Arooj Shah is a British Labour politician and between 2021 and 2022 was the leader of Oldham Metropolitan Borough Council in Greater Manchester. As leader she was also a member of the Greater Manchester Combined Authority and was the combined authority's portfolio lead for Equalities, Inclusion & Cohesion. She was the first Muslim woman to take charge of a council in the north of England.

First elected to the council in 2012, she was the councillor for the Chadderton South ward. She was elected as leader of the council in May 2021 after her predecessor Sean Fielding lost his seat in that year's election. Shah lost her seat in 2022 being beaten by Robert Barnes the Conservative candidate.

Arson attack 
Less than two months after her election as leader, in the early hours of the night of the 13 July 2021, Shah's car was deliberately set alight in what Greater Manchester Police described as a "reckless, abhorrent act". The car and neighbouring property were damaged but nobody was injured as a result of the attack.

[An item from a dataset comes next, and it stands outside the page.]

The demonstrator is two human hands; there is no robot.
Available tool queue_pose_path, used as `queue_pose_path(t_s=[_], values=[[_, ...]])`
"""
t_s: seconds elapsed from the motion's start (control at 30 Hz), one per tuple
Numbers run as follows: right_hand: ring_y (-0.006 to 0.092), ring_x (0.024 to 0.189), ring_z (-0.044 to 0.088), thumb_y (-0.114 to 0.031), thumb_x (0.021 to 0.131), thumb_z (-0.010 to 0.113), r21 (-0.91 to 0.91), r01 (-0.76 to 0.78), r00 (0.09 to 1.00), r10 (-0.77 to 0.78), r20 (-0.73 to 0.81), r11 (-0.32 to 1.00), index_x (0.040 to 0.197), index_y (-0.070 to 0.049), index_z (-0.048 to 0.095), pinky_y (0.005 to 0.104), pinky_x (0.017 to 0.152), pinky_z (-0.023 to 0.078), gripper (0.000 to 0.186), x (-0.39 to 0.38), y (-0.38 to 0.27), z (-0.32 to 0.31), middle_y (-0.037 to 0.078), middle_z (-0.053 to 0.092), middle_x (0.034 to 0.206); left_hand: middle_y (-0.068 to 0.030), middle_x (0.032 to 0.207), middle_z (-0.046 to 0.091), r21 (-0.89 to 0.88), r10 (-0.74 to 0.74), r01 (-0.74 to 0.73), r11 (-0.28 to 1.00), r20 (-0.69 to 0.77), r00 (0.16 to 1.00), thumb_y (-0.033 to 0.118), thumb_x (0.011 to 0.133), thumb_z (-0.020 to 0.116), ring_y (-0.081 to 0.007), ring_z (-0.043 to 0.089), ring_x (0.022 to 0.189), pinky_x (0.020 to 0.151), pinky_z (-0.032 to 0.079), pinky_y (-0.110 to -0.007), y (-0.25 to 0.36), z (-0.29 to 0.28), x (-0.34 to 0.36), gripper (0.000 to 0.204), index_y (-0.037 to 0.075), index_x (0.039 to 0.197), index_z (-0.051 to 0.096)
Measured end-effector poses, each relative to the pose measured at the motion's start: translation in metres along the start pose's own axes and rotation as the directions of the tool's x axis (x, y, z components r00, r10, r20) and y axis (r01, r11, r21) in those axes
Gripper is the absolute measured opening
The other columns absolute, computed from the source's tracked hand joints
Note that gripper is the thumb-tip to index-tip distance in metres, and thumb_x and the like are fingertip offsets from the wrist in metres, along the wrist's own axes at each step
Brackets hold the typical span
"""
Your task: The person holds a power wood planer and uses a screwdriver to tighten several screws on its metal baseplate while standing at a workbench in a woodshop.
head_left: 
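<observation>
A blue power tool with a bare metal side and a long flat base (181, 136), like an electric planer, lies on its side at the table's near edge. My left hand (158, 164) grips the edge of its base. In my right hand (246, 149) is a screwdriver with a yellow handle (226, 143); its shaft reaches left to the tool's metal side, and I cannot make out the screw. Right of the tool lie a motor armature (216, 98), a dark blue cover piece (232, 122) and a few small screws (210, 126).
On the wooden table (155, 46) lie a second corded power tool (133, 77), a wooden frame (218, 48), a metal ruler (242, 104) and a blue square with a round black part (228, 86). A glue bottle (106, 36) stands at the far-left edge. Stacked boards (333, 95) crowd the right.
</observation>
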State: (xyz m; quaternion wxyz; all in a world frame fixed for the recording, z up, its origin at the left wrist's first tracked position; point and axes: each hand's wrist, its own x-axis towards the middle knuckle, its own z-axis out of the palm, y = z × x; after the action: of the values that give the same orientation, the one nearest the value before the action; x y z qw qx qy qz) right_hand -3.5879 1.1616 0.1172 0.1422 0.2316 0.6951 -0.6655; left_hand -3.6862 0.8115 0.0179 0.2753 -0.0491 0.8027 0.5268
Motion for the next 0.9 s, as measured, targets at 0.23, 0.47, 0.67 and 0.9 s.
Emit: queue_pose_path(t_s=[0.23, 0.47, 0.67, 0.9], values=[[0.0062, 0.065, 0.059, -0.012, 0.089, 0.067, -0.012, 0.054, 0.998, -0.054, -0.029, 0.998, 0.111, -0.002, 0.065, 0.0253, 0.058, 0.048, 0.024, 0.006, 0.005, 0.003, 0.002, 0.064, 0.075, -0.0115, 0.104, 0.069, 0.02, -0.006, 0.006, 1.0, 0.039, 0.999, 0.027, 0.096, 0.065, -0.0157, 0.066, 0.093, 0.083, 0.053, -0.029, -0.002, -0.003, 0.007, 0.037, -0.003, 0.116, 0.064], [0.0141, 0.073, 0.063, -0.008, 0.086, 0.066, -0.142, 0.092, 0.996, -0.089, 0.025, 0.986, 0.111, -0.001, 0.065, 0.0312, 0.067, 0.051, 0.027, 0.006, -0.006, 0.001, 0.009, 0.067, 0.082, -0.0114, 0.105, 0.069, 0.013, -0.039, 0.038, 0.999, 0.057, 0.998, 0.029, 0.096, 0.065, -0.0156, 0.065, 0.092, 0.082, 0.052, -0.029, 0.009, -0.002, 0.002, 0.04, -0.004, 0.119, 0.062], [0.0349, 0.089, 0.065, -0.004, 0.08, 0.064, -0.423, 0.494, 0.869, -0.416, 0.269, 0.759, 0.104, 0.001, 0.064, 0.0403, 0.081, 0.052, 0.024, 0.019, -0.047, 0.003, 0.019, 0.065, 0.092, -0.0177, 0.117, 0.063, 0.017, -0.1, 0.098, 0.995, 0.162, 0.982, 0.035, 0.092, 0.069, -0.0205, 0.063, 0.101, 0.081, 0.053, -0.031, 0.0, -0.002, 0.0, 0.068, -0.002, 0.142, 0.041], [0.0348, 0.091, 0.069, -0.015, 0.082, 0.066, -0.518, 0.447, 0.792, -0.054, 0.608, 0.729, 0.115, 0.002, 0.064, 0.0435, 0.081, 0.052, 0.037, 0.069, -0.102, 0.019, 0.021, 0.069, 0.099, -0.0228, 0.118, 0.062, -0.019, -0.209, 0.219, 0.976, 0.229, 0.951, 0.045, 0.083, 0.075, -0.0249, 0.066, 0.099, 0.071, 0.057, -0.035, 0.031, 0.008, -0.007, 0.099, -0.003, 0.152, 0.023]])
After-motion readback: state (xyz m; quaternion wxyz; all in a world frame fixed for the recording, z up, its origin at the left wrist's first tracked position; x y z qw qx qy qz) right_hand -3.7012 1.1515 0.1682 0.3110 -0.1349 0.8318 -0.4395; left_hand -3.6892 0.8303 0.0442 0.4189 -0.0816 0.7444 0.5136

Relationship with Dale Cregan's getaway driver 
Shah's relationship with Mohammed Imran Ali (known locally as "Irish Imy") has been the subject of much speculation and criticism. Ali is a convicted heroin trafficker that has been in and out of prison for most of his adult life. He was convicted in 2013 for being the getaway driver for Dale Cregan, a gangster who had assassinated a gangland rival in a turf war. While on the run Cregan lured two female Greater Manchester police officers to an address in neighbouring borough Tameside, where he cold-bloodedly murdered them by gunning them down and throwing a grenade onto their bodies.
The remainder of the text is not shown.